• [Your task]: The data must be transcribed exactly, with no line missing.

• [Dataset content]:
:::

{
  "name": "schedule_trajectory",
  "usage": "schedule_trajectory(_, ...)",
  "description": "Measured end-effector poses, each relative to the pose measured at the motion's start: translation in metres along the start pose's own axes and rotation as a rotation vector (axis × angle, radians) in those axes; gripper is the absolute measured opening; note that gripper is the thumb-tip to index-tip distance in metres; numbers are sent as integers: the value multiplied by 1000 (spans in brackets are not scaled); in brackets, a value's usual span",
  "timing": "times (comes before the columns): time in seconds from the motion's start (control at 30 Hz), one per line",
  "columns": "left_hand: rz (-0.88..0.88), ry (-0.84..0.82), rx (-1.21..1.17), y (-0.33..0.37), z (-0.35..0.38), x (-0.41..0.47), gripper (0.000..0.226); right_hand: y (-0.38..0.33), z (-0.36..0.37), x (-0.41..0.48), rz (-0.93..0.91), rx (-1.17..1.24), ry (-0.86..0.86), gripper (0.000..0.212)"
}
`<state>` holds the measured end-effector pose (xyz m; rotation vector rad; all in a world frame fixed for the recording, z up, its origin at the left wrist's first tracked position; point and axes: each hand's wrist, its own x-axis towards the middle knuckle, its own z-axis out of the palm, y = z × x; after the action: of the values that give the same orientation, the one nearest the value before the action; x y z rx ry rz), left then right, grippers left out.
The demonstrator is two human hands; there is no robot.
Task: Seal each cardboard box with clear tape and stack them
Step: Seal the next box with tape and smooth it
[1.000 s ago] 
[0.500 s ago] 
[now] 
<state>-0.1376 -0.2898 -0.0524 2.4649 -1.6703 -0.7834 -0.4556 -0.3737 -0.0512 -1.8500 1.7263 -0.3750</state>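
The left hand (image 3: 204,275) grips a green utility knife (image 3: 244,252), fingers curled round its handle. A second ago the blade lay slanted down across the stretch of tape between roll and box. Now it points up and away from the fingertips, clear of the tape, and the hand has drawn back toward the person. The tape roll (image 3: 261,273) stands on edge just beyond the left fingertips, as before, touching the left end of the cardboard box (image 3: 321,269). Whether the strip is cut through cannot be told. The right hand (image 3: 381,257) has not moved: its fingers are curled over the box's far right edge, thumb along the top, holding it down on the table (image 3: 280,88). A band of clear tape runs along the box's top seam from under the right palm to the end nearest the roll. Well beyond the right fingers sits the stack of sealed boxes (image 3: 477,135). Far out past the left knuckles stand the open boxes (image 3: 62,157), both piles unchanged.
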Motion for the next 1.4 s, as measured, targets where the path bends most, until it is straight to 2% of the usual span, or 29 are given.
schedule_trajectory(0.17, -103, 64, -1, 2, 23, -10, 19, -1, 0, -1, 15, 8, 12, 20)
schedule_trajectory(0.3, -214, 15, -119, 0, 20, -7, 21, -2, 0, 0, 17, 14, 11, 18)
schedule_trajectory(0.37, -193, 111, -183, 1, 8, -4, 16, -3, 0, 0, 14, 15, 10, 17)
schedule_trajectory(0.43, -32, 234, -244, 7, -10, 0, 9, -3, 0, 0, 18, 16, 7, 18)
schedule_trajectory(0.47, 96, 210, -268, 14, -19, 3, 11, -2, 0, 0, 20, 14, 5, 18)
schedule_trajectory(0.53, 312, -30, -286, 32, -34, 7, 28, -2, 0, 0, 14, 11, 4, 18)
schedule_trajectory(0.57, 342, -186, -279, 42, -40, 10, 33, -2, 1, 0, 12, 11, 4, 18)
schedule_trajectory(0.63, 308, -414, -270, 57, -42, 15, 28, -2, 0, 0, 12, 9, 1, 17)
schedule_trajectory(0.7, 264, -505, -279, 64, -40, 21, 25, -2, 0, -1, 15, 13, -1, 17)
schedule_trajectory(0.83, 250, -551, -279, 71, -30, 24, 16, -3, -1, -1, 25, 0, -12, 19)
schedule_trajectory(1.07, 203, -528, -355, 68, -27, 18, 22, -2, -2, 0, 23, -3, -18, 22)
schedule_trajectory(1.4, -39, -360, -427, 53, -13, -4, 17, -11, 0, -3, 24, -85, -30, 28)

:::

• [Answer]:
{
  "name": "schedule_trajectory",
  "usage": "schedule_trajectory(_, ...)",
  "description": "Measured end-effector poses, each relative to the pose measured at the motion's start: translation in metres along the start pose's own axes and rotation as a rotation vector (axis × angle, radians) in those axes; gripper is the absolute measured opening; note that gripper is the thumb-tip to index-tip distance in metres; numbers are sent as integers: the value multiplied by 1000 (spans in brackets are not scaled); in brackets, a value's usual span",
  "timing": "times (comes before the columns): time in seconds from the motion's start (control at 30 Hz), one per line",
  "columns": "left_hand: rz (-0.88..0.88), ry (-0.84..0.82), rx (-1.21..1.17), y (-0.33..0.37), z (-0.35..0.38), x (-0.41..0.47), gripper (0.000..0.226); right_hand: y (-0.38..0.33), z (-0.36..0.37), x (-0.41..0.48), rz (-0.93..0.91), rx (-1.17..1.24), ry (-0.86..0.86), gripper (0.000..0.212)"
}
`<state>` holds the measured end-effector pose (xyz m; rotation vector rad; all in a world frame fixed for the recording, z up, its origin at the left wrist's first tracked position; point and axes: each hand's wrist, its own x-axis towards the middle knuckle, its own z-axis out of the palm, y = z × x; after the action: of the values that give the same orientation, the one nearest the value before the action; x y z rx ry rz), left then right, grippers left out.
The demonstrator is two human hands; there is no robot.
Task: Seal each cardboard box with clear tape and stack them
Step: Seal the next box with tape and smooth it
[1.000 s ago] 
[0.500 s ago] 
[now] 
<state>-0.1376 -0.2898 -0.0524 2.4649 -1.6703 -0.7834 -0.4556 -0.3737 -0.0512 -1.8500 1.7263 -0.3750</state>
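The left hand (image 3: 204,275) grips a green utility knife (image 3: 244,252), fingers curled round its handle. A second ago the blade lay slanted down across the stretch of tape between roll and box. Now it points up and away from the fingertips, clear of the tape, and the hand has drawn back toward the person. The tape roll (image 3: 261,273) stands on edge just beyond the left fingertips, as before, touching the left end of the cardboard box (image 3: 321,269). Whether the strip is cut through cannot be told. The right hand (image 3: 381,257) has not moved: its fingers are curled over the box's far right edge, thumb along the top, holding it down on the table (image 3: 280,88). A band of clear tape runs along the box's top seam from under the right palm to the end nearest the roll. Well beyond the right fingers sits the stack of sealed boxes (image 3: 477,135). Far out past the left knuckles stand the open boxes (image 3: 62,157), both piles unchanged.
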Motion for the next 1.4 s, as measured, targets where the path bends most, until it is straight to 2% of the usual span, or 29 are given.
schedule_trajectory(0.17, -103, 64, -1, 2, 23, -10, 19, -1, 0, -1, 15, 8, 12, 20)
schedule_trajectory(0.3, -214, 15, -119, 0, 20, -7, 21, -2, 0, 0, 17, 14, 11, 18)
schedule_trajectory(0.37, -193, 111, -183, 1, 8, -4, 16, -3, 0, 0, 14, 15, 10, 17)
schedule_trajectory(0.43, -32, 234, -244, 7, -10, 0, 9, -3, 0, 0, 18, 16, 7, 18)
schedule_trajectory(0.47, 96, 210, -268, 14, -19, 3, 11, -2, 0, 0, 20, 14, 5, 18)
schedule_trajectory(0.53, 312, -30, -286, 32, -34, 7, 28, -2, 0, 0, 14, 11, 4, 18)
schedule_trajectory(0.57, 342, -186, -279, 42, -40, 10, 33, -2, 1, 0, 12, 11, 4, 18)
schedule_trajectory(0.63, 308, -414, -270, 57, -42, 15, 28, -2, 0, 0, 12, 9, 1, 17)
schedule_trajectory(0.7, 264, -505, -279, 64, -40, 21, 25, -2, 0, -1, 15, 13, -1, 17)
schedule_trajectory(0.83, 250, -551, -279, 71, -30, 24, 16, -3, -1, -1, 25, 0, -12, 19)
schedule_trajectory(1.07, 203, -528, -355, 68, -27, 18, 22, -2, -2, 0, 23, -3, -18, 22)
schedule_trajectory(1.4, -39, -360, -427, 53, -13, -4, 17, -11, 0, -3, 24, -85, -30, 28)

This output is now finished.